Questa Corte, in particolare, ha affermato che la delega alla sottoscrizione dell’avviso di accertamento ad un funzionario diverso da quello istituzionalmente competente ex art. 42 del d.P.R. n. 600 del 1973 ha natura di delega di firma, e non di funzioni, poiché realizza un mero decentramento burocratico senza rilevanza esterna, restando l’atto firmato dal delegato imputabile all’organo delegante ; di conseguenza, nell’ambito dell’organizzazione interna dell’ufficio, l’attuazione di detta delega di firma può avvenire anche mediante ordini di servizio, senza necessità di indicazione nominativa del delegato o delle ragioni e della durata della delega, essendo sufficiente l’individuazione della qualifica rivestita dall’impiegato delegato, la quale consente la successiva verifica della corrispondenza tra sottoscrittore e destinatario della delega stessa (Cass. n. 2698/2025; Cass. n. 11013/2019; Cass. n. 8814/2019).
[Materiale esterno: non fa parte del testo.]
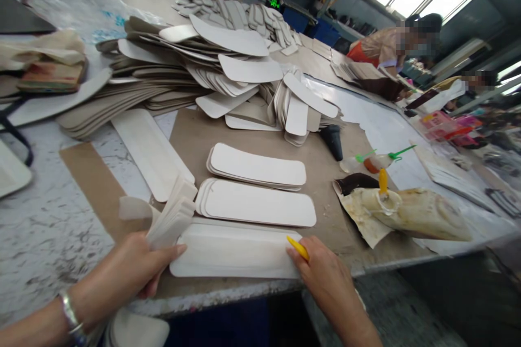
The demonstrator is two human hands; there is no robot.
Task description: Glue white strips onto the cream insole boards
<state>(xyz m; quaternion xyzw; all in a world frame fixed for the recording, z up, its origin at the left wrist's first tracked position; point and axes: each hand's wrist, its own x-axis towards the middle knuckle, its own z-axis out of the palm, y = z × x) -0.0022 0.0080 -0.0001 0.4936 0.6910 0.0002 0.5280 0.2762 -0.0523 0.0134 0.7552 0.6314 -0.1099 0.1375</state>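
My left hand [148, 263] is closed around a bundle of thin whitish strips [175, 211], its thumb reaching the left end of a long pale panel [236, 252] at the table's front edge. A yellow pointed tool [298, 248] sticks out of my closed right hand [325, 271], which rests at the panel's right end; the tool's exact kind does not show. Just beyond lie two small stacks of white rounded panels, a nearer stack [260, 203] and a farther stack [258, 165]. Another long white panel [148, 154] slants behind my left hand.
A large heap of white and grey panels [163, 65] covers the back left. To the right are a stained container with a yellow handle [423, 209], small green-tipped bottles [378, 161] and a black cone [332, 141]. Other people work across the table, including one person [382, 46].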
È, del pari, infondato il terzo motivo, con il quale il ricorrente si duole del mancato rilievo della nullità dell’atto impositivo, in quanto ad esso non risulta allegato il prodromico p.v.c.
Anche in relazione a tale censura è sufficiente richiamare il consolidato orientamento di questa Corte, secondo la quale il fatto, in sé considerato, della mancata allegazione del verbale non rende nullo l’avviso di accertamento per difetto di motivazione quando l’Amministrazione abbia posto il contribuente in grado di conoscere la pretesa tributaria nei suoi elementi essenziali, ossia in relazione all’insieme di quelle parti (oggetto, contenuto e destinatari) dell’atto o del documento necessarie e sufficienti per sostenere il contenuto del provvedimento adottato, consentendogli, in tal modo, di poter contestarne efficacemente l’ an ed il quantum debeatur (in tal senso, fra le altre, Cass. n. 33327/2023; Cass. n. 11283/2022; Cass. n. 9323/2017; Cass. n. 26472/2014).
Nel caso di specie, tale evenienza si è verificata; l’avviso notificato al ricorrente, infatti, richiamava quello precedentemente notificato alla società, per effetto del quale era poi ritenuta operativa la presunzione di distribuzione dei maggiori redditi extracontabili; in tal senso, peraltro, è stato più volte affermato che l ‘obbligo di motivazione degli atti tributari è soddisfatto anche quando l’avviso di accertamento dei redditi del socio di una società di capitali a ristretta base rinvii per relationem a quello riguardante i redditi della società, perché il socio ha il potere di consultare la documentazione relativa a quest’ultima e, quindi, di prendere visione dell’accertamento presupposto e dei suoi documenti giustificativi ( ex multis Cass. n. 4239/2022; Cass. n. 8455/2020; Cass. n. 25296/2014).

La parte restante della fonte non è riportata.